When he finally surveyed the damage, he was surprised to see that his things were back in order. Everything he swore they had knocked over in their chase last night was where it belonged. Even the lights were turned off. Raihan bit his lip and jogged to the bathroom. The skylight had been repaired, locks, glass, and all.

“What in the…”


Raihan turned and peered into his hamper. The cat was curled comfortably on top of his clothes. It blinked at Raihan and then began unspooling itself, as if waking from a short rest.

Raihan stepped back, sliding the palms of his hands over his face. It was a wild familiar. It had been dancing on his skylight for days. It broke in (Raihan grudgingly admitted he was partially to blame for that), turned his house upside down, and then used its magic to put everything back in order.

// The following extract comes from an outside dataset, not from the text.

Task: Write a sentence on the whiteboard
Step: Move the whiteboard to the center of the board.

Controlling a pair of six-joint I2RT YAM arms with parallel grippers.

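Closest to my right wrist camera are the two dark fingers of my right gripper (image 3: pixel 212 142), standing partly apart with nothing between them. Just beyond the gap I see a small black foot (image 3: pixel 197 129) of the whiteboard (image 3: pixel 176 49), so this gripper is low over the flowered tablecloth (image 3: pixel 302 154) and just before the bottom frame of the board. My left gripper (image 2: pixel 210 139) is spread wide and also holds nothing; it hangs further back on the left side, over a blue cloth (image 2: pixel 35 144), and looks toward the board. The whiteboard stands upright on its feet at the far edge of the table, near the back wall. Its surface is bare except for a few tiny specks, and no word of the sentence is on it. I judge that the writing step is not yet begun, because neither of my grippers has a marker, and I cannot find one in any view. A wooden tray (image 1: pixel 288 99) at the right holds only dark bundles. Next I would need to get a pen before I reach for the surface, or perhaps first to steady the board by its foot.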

A wild familiar… used its magic to benefit a witch it didn’t know. Did that happen?

He wasn’t exactly an expert on familiars, but from everything he had ever heard and read about them, they never offered their magic unless it was to their bonded witch.


Raihan fought the urge to flinch out of his skin. The cat had jumped out of the hamper and brushed the full length of its body against Raihan’s leg. He needed to be more alert. Anything could happen; he had to stay vigilant.

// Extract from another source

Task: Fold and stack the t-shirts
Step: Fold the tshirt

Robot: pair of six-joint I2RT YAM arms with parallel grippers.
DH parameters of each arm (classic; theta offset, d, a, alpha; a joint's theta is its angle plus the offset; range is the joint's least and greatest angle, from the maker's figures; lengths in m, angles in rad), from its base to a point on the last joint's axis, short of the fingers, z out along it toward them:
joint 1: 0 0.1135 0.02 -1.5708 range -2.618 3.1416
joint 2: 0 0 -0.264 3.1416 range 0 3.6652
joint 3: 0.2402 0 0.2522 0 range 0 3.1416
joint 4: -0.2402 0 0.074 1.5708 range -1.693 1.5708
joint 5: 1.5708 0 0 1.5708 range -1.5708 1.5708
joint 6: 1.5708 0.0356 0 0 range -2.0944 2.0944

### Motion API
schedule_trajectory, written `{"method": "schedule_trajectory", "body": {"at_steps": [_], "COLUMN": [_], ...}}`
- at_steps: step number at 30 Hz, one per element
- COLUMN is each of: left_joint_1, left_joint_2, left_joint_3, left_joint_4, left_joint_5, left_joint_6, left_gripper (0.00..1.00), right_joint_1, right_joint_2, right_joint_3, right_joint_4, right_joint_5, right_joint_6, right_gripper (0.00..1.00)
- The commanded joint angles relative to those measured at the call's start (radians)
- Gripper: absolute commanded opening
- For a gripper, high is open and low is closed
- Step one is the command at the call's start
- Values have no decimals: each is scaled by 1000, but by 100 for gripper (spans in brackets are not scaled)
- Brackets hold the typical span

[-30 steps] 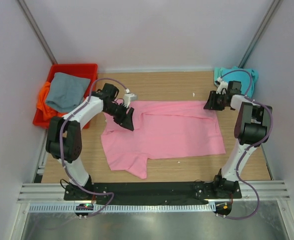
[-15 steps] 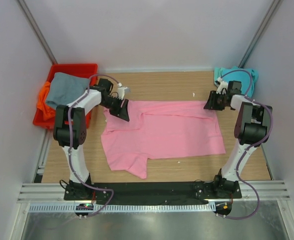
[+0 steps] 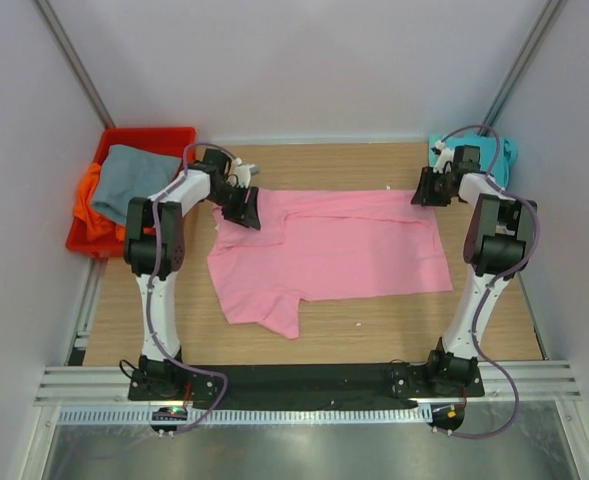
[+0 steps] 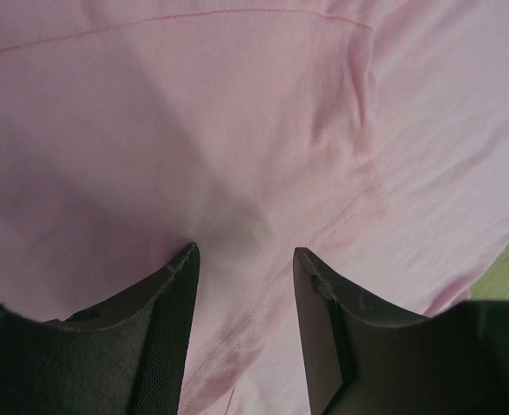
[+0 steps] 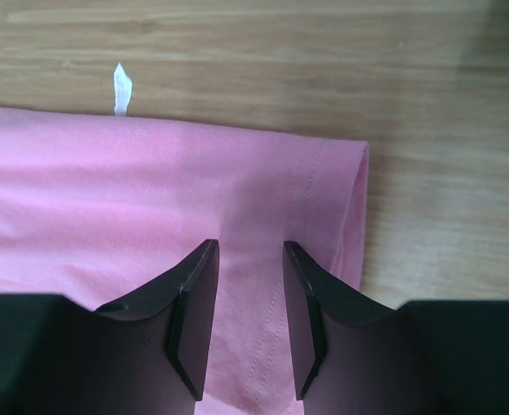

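The pink t-shirt (image 3: 344,250) lies spread on the wooden table (image 3: 324,165). My left gripper (image 3: 246,210) sits on its far left part by the sleeve. In the left wrist view its jaws (image 4: 244,251) stand partly apart, with pink cloth (image 4: 237,130) pulled taut into the gap. My right gripper (image 3: 424,190) holds the far right corner. There a ridge of hemmed cloth (image 5: 150,190) fills the space between the jaws (image 5: 251,244). A teal t-shirt (image 3: 479,150) lies bunched at the back right. The grey t-shirt (image 3: 134,180) and orange t-shirt (image 3: 89,215) sit in the bin.
The red bin (image 3: 154,135) stands at the back left, just left of my left arm. A small white scrap (image 5: 122,86) lies on the wood beyond the pink shirt's far edge. Pale walls close in the table on three sides.
Both grippers have moved toward the far side and the pink t-shirt has slid that way with them. The left gripper travelled further, and its arm has straightened.
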Motion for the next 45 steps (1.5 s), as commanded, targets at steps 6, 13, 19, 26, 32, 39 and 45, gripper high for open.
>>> {"method": "schedule_trajectory", "body": {"at_steps": [6, 13, 19, 26, 32, 39, 45], "left_joint_1": [37, 37, 27, 26, 26, 59, 88], "left_joint_2": [178, 267, -81, -495, -633, -773, -787], "left_joint_3": [281, 536, 374, 20, -225, -453, -560], "left_joint_4": [-34, -100, -48, 32, -39, 65, 66], "left_joint_5": [-94, -106, -105, 32, 115, 236, 312], "left_joint_6": [-36, -75, -105, -194, -227, -290, -337], "left_gripper": [50, 50, 51, 75, 79, 100, 100], "right_joint_1": [34, 57, 58, 58, 60, 60, 58], "right_joint_2": [165, 197, -182, -599, -772, -929, -1002], "right_joint_3": [204, 296, 66, -213, -405, -620, -614], "right_joint_4": [-84, -82, 71, 61, -74, -113, -125], "right_joint_5": [110, 109, 126, 57, 74, -46, -23], "right_joint_6": [15, 30, 16, -47, -191, -191, -163], "right_gripper": [43, 43, 43, 46, 47, 46, 47]}}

“Uh…” Raihan glanced down. “Good morning,” he finished lamely.

It looked up at him, eyes bright.


Raihan wanted to scream. It was talking telepathically to him. A wild familiar was talking telepathically to him! Maybe he was still asleep and this was all a fever dream.

He bit his lip, willing his body to calm down. If he kept panicking his magic would spike and that would definitely alert the familiar. He took a breath.

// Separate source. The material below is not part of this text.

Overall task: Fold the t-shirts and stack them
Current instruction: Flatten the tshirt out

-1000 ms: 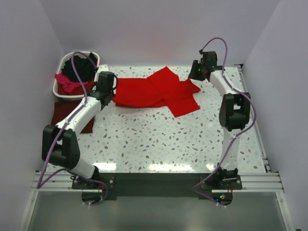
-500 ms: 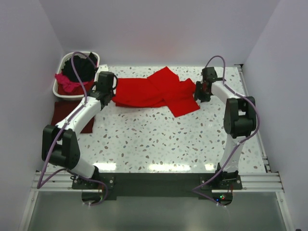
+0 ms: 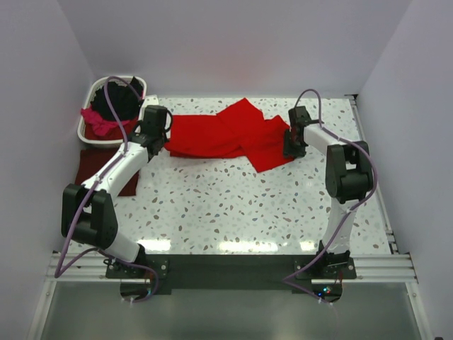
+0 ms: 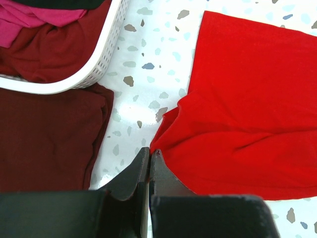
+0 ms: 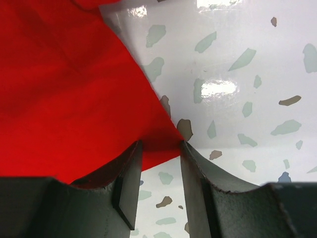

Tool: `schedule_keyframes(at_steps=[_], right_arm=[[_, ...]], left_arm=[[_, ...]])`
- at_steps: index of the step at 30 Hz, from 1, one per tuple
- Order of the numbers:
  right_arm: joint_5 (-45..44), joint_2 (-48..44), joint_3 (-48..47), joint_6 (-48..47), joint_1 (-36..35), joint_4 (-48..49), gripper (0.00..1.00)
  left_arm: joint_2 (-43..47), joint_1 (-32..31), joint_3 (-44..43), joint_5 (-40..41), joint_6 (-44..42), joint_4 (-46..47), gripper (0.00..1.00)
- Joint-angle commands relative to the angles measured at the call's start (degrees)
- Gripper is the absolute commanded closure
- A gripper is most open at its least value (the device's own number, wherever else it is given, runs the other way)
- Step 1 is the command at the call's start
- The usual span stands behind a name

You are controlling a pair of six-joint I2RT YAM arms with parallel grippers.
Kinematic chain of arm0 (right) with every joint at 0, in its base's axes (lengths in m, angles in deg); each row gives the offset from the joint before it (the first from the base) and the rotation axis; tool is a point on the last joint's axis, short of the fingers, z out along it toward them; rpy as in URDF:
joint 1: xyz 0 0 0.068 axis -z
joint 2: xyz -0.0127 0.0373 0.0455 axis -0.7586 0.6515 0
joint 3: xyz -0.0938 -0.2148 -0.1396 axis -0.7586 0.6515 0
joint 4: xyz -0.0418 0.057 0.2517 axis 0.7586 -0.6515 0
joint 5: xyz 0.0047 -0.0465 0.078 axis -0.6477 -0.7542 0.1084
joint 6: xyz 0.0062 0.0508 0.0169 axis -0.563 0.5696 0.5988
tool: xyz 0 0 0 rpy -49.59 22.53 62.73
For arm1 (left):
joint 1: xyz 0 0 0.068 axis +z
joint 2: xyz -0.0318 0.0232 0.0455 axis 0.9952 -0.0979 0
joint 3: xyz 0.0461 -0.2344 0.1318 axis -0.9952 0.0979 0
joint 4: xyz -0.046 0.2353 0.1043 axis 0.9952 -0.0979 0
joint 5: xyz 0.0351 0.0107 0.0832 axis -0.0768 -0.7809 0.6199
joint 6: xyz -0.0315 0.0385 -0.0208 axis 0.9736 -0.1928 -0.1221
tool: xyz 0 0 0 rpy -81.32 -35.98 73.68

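My left tool (image 4: 149, 152) is clamped on the red t-shirt (image 4: 247, 99) corner; the right tool (image 5: 159, 146) gapes astride the opposite corner. I'd close it squarely before lifting both together.

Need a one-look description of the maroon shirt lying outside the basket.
Find the white laundry basket at the far left corner of the table. Just nearer than it, flat on the tabletop, lies the dark maroon t-shirt. It is far darker than the bright red t-shirt spread mid-table, and unlike the clothes it sits outside the basket.
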Motion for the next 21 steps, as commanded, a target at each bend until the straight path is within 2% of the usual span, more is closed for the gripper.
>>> schedule_keyframes(at_steps=[1, 6, 15, 21], right_arm=[[-2.5, 1.1, 0.3, -0.5, -0.6, 1.2, 0.6], [-6.1, 1.2, 0.3, -0.4, -1.8, 0.2, 0.61], [-5.9, -3.0, -2.6, -0.4, -2.2, -1.8, 0.59], [-6.2, -0.7, -4.1, -0.7, -1.9, -2.2, 0.58]], left_arm=[[0.4, 0.7, -0.2, 0.4, 0.4, 0.3, 1.0], [0.6, 0.7, -0.2, 0.5, 0.4, 0.3, 1.0], [0.6, 0.7, -0.2, 0.5, 0.3, 0.2, 1.0], [0.8, 0.8, -0.1, 0.6, 0.3, 0.2, 1.0]])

“D-Do you want breakfast?”

The cat’s ears perked up immediately. Food!

It ran into the kitchen, tail swishing back and forth like it owned the place. Raihan squeezed his eyes shut and shook his head. Right, food. Once he ate and inhaled a good amount of caffeine, surely, the situation would make more sense.


Raihan took another sip of his second cup of coffee. He watched as the familiar, sat on his kitchen counter, sniffed the plate of food in front of him. Its cat form was quite large, although Raihan attributed the bulk to its thick fur coat. In the daylight, it almost appeared dark purple, except for the lighter hue around its face leading down to its belly. The familiar’s eyes were its most distinctive feature, a brilliant gold color, sharp and observant. He wondered if the familiar had gold eyes in its human form, too. Piers said he had not expected Tanuki to retain his vibrant pink eye color when he took on his human form. It clashed terribly with his otherwise monochrome appearance, apparently. Raihan had to take his word for it, familiars did not transform in front of anyone but their bonded witches.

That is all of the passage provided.